What you have to do - Copy the lines of the entries exactly, from the opening one to the one holding "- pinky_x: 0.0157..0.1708", and leave out everything after.
══ Records supplied ══
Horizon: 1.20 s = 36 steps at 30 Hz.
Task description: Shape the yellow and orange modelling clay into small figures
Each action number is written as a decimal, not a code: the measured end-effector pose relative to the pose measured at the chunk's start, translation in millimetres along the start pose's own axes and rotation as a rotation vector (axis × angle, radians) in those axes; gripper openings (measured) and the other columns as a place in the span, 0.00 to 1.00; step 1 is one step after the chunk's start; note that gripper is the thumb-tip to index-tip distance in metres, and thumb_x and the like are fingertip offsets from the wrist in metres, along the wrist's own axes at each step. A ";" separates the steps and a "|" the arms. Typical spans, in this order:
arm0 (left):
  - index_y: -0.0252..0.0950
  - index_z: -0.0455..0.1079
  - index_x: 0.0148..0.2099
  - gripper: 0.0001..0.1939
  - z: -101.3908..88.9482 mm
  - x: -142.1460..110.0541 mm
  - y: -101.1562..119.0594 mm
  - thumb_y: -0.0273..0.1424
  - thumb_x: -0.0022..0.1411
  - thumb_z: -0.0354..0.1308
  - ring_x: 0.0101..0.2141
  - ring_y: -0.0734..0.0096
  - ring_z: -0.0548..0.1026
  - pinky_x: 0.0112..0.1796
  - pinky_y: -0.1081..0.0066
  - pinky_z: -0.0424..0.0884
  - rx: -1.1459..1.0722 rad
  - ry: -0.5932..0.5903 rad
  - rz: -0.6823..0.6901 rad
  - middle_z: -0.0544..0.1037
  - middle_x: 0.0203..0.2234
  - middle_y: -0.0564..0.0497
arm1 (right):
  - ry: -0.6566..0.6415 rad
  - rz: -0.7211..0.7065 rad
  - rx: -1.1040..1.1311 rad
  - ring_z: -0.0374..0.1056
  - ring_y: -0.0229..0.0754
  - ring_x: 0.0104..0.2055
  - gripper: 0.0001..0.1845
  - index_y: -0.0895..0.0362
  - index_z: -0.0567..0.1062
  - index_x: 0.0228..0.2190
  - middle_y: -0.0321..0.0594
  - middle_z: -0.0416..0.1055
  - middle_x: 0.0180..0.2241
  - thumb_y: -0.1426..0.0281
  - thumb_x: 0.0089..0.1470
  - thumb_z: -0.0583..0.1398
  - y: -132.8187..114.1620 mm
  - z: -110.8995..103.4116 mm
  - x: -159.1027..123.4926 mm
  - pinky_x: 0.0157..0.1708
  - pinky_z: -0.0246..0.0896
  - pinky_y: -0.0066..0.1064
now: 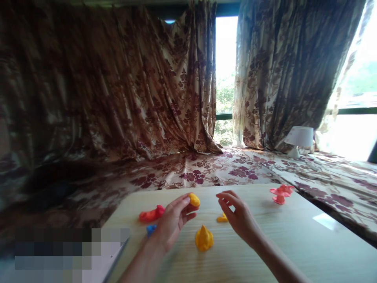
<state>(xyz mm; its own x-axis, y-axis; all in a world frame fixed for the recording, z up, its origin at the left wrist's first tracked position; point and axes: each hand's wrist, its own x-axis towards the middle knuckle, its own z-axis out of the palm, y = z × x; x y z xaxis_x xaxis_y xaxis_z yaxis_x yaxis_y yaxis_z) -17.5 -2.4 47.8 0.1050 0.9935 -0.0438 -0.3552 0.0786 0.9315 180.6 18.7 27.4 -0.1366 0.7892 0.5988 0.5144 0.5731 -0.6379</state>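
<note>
My left hand [173, 220] is closed on a rounded lump of yellow modelling clay [194, 199], pinched between thumb and fingertips above the table. To its right, my right hand [235, 212] hovers with loosely curved fingers, a gap showing behind the thumb, and nothing visible in it. Below and between the hands stands a yellow clay piece [204, 238] with a pointed top and wide base. A smaller bit of yellow clay [222, 217] lies partly hidden behind my right hand. Red clay [149, 215] and a blue clay piece [151, 230] sit beside my left hand, which partly covers them.
A pinkish-red clay form [281, 194] stands near the right far edge of the pale wooden table [253, 259]. Beyond lies a flower-patterned cloth [191, 173] with a white lamp [299, 137] on it. Patterned curtains [132, 78] hang behind.
</note>
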 end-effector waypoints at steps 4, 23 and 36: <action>0.34 0.71 0.37 0.07 2.5 4.1 -13.4 0.31 0.58 0.55 0.35 0.69 0.76 0.37 0.68 0.72 -0.188 0.034 -0.055 0.78 0.34 0.48 | -0.085 -0.137 0.065 0.67 0.40 0.34 0.13 0.53 0.71 0.42 0.41 0.69 0.39 0.70 0.52 0.58 -25.7 12.3 9.3 0.36 0.66 0.32; 0.30 0.70 0.33 0.10 3.5 -4.8 -15.3 0.33 0.60 0.53 0.24 0.73 0.75 0.28 0.70 0.75 -0.482 0.171 -0.162 0.75 0.24 0.50 | -0.348 0.106 -0.320 0.69 0.49 0.42 0.15 0.58 0.75 0.40 0.47 0.72 0.40 0.70 0.51 0.55 34.8 -14.7 1.0 0.43 0.63 0.40; 0.32 0.68 0.35 0.14 0.7 -5.5 -17.3 0.38 0.62 0.48 0.19 0.76 0.71 0.23 0.72 0.73 -0.464 0.167 -0.184 0.68 0.16 0.55 | -0.054 0.040 0.194 0.69 0.40 0.33 0.07 0.56 0.75 0.32 0.41 0.73 0.34 0.71 0.52 0.56 -8.4 11.7 -1.1 0.30 0.66 0.29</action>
<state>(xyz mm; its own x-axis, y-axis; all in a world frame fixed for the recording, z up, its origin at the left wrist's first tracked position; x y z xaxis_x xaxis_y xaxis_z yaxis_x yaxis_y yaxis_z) -11.3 -9.2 32.2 0.0689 0.9564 -0.2839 -0.7228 0.2440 0.6465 166.5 15.6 26.4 -0.1674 0.8200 0.5474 0.3487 0.5685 -0.7451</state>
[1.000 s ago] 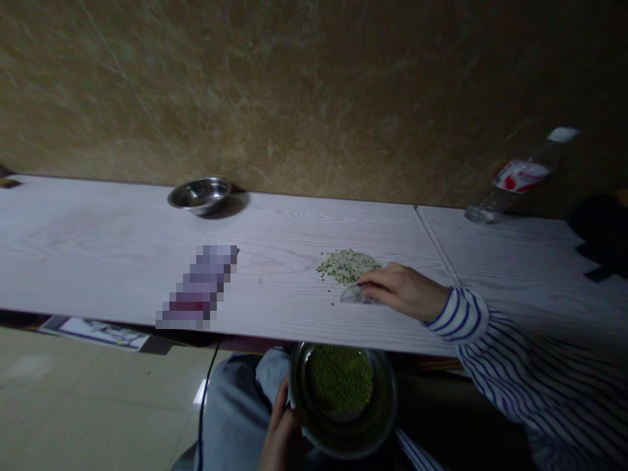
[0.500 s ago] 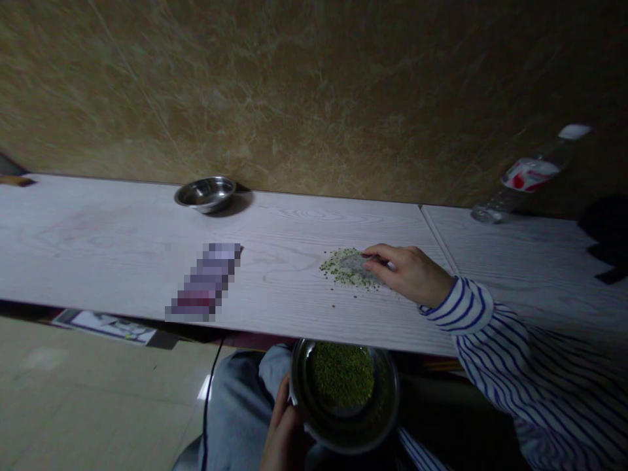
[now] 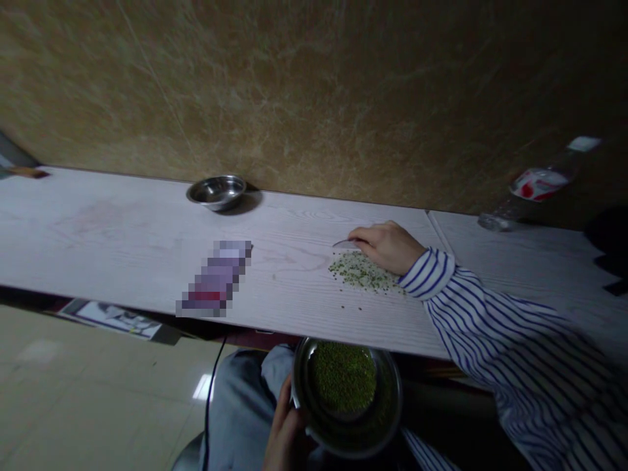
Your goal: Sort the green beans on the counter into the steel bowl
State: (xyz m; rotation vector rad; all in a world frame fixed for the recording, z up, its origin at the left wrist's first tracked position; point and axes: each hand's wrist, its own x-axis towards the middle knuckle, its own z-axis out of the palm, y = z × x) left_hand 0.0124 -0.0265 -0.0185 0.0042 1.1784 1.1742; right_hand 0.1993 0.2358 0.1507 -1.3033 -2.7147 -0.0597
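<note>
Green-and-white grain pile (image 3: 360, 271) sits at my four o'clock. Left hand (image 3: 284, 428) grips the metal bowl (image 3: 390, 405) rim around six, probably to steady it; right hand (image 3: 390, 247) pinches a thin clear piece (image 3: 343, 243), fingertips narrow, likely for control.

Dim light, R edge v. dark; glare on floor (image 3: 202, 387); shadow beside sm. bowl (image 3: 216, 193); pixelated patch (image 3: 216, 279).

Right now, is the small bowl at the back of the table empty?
Empty, as far as shows: the small bowl sits upright, its visible inside bare, shiny metal; its near inner wall is hidden.
</note>
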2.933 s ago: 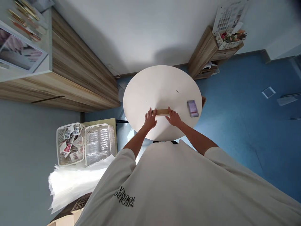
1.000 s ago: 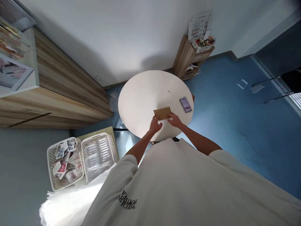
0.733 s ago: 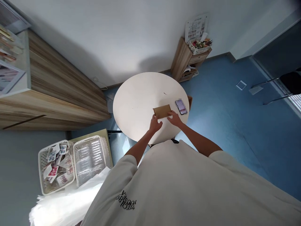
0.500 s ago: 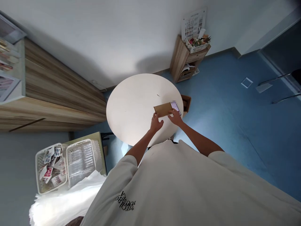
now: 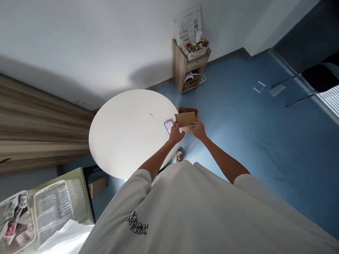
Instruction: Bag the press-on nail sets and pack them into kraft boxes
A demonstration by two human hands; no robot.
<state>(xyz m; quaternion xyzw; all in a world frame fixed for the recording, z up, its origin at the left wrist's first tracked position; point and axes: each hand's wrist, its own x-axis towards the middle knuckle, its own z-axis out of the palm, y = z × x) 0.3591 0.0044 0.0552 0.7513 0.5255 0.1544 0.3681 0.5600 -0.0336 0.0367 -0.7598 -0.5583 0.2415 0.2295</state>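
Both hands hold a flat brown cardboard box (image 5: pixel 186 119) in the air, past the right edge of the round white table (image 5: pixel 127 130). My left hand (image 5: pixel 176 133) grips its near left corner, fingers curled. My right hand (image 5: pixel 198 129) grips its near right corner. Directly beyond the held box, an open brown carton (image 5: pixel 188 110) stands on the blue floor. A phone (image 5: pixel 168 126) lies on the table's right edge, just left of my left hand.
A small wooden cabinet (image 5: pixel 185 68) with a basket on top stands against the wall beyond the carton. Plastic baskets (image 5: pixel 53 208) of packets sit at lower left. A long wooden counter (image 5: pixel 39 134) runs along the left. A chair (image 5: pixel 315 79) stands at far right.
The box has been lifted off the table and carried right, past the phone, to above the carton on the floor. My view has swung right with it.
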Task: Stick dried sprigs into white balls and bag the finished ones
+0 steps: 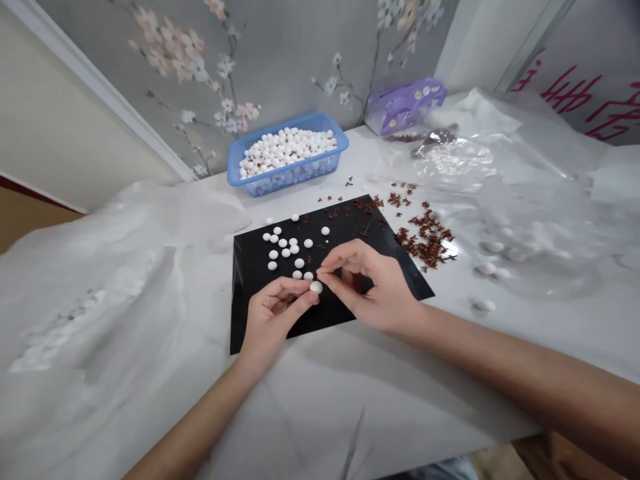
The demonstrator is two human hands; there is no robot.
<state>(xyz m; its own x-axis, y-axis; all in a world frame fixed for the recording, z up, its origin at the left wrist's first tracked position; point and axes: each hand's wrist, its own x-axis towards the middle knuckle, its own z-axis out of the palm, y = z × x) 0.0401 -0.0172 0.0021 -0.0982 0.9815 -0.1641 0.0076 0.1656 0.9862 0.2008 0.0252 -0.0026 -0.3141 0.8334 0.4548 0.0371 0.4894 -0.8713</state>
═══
Worked solution -
Horizon: 1.20 s = 36 steps at 30 Hz.
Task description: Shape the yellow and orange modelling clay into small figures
Each action number is written as a decimal, not a code: the measured end-effector pose relative to the pose measured at the chunk's start, translation in millimetres along the start pose's own axes and rotation as a rotation vector (axis × angle, radians) in those axes; gripper openings (measured) and the other columns as a place in the span, 0.00 to 1.00; step 1 is one step after the chunk's start; note that gripper is the thumb-tip to index-tip distance in metres, and thumb_x and the like are fingertip offsets from the wrist in metres, along the wrist's own axes at each step. A ";" separates the steps and a "|" the arms. Typical spans, in this order:
arm0 (left):
  - index_y: -0.0252..0.0950
  - index_z: -0.0455..0.1079
  - index_x: 0.0148..0.2099
  - gripper: 0.0001..0.1939
  - z: -101.3908..88.9482 mm
  - x: -142.1460..110.0541 mm
  - y: -101.1562..119.0594 mm
  - thumb_y: -0.0273..0.1424
  - thumb_x: -0.0022..0.1411
  - thumb_z: -0.0354..0.1308
  - ring_x: 0.0101..0.2141
  - ring_y: -0.0734..0.0096
  - ring_z: -0.0548..0.1026
  - pinky_x: 0.0112..0.1796
  - pinky_y: -0.1081..0.0066
  - pinky_z: -0.0424..0.0884
  - rx: -1.1459..1.0722 rad
  - ry: -0.5932..0.5903 rad
  - rz: -0.6823..0.6901 rad
  - middle_z: -0.0544..0.1037
  - middle_x: 0.0203..0.2234
  - middle_y: -0.0564..0.0497
arm1 (right):
  - ry: -0.6566..0.6415 rad
  - rz: -0.7211..0.7065 rad
  - rx: -1.1040..1.1311 rad
  - ring_z: -0.0374..0.1056
  - ring_y: -0.0229..0.0754
  - ring_x: 0.0104..0.2055
  - gripper: 0.0001..0.1845
  - index_y: -0.0895..0.0362
  - index_z: -0.0567..0.1062
  - index_x: 0.0228..0.2190
  - middle_y: -0.0321..0.0594
  - middle_z: -0.0416..0.1055
  - middle_x: 0.0180..0.2241
  - thumb_y: -0.1426..0.0281
  - thumb_x: 0.0089..0.1470
  - thumb_z: -0.0583..0.1398
  - y: -132.8187..114.1620 mm
  - z: -110.8995..103.4116 mm
  - x: -159.1027..123.4926 mm
  - pinky_x: 0.0157..0.1708

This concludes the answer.